▶ **PROBLEM REQUIREMENTS**
Within the records below, how many lines hold the word "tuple"? Only the number should be returned.

*** Block opens ***

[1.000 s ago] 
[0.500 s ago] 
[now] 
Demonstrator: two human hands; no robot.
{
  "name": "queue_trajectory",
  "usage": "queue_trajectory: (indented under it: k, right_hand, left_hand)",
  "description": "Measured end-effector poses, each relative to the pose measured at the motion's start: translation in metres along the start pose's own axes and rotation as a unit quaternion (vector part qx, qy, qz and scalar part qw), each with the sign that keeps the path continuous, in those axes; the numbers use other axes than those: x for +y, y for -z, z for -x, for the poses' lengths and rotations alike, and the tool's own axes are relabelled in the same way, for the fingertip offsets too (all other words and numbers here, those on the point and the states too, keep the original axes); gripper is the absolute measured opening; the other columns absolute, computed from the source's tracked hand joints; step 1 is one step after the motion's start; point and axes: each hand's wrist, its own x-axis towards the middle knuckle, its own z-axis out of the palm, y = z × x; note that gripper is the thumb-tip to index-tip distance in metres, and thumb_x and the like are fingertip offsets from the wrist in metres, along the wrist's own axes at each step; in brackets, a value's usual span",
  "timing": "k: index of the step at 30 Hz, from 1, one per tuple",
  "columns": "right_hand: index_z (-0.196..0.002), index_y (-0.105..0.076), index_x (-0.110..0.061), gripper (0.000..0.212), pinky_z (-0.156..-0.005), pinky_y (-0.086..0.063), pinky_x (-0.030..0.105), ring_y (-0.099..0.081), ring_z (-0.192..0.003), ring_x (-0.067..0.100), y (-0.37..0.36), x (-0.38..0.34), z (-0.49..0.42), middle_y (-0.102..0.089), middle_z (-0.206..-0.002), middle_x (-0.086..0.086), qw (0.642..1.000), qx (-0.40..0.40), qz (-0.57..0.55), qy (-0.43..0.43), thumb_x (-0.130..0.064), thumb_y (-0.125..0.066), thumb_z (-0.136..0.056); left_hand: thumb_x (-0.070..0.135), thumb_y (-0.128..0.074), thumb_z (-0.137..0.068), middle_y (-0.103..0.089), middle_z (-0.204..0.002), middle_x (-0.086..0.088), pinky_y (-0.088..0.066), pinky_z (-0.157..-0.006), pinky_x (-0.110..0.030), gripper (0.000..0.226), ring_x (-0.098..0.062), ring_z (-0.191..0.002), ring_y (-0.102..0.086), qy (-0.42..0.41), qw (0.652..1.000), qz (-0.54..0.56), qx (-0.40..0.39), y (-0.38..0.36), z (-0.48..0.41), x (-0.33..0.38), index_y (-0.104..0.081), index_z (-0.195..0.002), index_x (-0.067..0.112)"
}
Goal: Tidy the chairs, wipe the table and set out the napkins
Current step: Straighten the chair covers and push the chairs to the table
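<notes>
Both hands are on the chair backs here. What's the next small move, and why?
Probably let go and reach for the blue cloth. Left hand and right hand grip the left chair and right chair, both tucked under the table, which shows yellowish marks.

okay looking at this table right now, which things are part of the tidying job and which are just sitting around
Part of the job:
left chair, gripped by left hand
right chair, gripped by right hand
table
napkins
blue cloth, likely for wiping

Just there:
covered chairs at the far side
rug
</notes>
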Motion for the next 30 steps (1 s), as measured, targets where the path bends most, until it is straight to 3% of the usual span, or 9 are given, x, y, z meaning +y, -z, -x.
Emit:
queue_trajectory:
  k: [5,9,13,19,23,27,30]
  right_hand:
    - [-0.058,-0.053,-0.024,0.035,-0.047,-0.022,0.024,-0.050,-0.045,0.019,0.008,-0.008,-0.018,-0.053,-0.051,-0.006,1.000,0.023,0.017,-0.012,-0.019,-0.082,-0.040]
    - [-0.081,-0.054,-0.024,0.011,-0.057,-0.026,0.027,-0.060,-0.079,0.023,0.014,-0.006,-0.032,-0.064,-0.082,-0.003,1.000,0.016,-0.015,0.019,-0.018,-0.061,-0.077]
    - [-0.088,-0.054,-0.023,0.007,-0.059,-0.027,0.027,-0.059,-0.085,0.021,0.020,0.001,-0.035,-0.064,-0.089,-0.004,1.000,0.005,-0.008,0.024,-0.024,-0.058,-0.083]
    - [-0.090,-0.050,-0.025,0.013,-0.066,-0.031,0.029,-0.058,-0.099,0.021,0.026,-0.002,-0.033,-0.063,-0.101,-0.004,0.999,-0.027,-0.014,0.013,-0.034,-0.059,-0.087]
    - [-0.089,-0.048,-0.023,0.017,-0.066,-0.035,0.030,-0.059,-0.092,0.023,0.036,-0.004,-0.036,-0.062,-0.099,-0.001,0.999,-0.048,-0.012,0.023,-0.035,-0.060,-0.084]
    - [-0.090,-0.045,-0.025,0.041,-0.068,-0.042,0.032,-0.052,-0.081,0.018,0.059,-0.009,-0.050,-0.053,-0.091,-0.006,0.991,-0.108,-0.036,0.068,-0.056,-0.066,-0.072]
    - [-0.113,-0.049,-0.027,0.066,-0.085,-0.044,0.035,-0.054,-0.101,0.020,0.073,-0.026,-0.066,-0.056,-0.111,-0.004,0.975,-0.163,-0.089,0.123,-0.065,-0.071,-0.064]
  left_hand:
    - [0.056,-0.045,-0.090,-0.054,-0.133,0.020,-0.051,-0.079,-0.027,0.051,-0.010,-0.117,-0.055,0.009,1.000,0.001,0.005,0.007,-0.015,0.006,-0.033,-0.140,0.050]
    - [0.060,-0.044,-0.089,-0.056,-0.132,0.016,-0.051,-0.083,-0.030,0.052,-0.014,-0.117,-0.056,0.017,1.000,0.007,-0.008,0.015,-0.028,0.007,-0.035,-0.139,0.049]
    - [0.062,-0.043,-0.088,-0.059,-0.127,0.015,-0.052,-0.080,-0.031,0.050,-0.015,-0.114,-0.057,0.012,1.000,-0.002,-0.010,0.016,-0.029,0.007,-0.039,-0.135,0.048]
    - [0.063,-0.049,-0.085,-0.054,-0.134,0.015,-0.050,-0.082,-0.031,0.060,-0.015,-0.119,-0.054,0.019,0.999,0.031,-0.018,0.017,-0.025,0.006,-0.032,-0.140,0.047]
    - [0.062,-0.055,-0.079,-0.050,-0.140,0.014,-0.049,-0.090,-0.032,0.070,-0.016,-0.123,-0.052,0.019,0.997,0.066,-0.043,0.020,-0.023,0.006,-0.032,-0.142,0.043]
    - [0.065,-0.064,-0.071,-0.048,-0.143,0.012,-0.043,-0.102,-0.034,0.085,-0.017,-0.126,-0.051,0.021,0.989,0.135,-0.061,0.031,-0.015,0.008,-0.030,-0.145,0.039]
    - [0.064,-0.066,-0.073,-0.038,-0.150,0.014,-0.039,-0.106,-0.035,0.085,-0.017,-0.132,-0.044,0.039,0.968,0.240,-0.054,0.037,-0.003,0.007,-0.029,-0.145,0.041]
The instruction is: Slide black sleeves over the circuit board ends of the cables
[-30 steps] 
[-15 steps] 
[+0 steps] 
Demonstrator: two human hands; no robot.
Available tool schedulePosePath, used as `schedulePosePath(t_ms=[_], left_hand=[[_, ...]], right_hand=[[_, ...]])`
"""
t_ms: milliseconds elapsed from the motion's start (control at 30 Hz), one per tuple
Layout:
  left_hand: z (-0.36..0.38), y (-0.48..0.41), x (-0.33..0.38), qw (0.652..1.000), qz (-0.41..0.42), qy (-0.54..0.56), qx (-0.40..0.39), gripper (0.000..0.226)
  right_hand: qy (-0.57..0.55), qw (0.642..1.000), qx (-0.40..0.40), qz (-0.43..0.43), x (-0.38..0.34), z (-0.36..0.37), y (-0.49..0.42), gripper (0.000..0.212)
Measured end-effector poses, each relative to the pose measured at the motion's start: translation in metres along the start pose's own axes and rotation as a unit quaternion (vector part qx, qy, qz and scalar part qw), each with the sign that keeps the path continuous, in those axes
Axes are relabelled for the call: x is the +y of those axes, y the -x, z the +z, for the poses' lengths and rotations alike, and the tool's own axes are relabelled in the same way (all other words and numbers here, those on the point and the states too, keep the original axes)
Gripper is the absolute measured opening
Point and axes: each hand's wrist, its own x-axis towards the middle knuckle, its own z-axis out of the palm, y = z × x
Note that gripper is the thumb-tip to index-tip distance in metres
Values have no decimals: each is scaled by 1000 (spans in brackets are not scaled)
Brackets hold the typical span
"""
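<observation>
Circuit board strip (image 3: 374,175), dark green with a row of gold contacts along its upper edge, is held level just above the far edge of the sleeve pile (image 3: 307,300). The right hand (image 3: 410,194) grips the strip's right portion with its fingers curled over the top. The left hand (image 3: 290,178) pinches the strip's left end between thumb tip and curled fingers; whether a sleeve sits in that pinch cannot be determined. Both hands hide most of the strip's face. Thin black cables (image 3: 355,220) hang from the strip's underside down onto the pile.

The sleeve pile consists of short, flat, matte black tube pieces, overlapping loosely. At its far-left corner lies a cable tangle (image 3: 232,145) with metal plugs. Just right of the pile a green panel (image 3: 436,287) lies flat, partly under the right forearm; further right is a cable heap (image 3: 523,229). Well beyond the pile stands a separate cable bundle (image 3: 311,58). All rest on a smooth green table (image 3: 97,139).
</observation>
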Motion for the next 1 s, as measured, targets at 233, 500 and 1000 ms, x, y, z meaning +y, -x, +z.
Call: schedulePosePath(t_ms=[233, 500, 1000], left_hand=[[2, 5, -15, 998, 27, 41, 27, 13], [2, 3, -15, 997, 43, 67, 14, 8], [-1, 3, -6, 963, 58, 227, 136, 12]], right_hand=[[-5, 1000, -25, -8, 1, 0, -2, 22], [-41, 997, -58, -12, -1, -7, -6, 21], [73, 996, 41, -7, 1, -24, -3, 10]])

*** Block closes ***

▶ **EXERCISE RESULT**
2